HOW TO COMPLETE THIS TASK:
Show every line of the data below that includes the word "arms".
=== DATA EXCERPT ===
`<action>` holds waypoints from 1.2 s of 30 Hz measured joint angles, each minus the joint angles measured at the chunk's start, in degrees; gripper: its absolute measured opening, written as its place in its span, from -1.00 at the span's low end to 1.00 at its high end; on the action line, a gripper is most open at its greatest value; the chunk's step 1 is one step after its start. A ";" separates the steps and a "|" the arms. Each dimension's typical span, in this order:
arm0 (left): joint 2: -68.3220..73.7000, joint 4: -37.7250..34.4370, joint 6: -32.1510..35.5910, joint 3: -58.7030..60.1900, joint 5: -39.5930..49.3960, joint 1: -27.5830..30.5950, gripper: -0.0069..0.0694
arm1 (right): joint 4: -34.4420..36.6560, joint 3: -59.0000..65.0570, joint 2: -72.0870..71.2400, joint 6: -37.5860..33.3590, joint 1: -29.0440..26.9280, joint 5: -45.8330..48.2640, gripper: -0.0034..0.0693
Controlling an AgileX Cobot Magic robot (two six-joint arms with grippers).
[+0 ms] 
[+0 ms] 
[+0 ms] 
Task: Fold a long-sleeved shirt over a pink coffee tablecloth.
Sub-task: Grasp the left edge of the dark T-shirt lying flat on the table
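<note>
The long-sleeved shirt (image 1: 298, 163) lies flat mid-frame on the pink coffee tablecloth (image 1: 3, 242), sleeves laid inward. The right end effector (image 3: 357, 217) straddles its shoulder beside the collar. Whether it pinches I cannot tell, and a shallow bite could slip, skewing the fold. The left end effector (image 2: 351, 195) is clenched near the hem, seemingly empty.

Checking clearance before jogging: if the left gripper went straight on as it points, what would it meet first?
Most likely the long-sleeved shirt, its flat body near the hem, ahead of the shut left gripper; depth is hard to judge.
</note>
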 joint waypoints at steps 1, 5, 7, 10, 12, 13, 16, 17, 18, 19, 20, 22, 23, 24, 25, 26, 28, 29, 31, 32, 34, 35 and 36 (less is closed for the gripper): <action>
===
YOUR SOLUTION:
`<action>` holds waypoints from 1.2 s of 30 Hz measured joint angles, each minus the joint angles measured at the chunk's start, in degrees; gripper: its absolute measured opening, written as its place in its span, from -1.00 at the span's low end to 1.00 at its high end; on the action line, a gripper is most open at its greatest value; the chunk's step 1 is one step after its start. A ";" separates the steps and a "|" the arms. Each dimension's typical span, in this order:
Controlling an AgileX Cobot Magic robot (two six-joint arms with grippers).

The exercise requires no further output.